*Dataset extract*:
* * * * *

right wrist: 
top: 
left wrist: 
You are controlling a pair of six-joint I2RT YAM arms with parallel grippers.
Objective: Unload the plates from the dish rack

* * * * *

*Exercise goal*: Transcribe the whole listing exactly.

*Answer*:
right wrist: 
top: 
left wrist: 
You are controlling a pair of six-joint I2RT YAM arms with parallel grippers.
Objective: Unload the plates from the dish rack

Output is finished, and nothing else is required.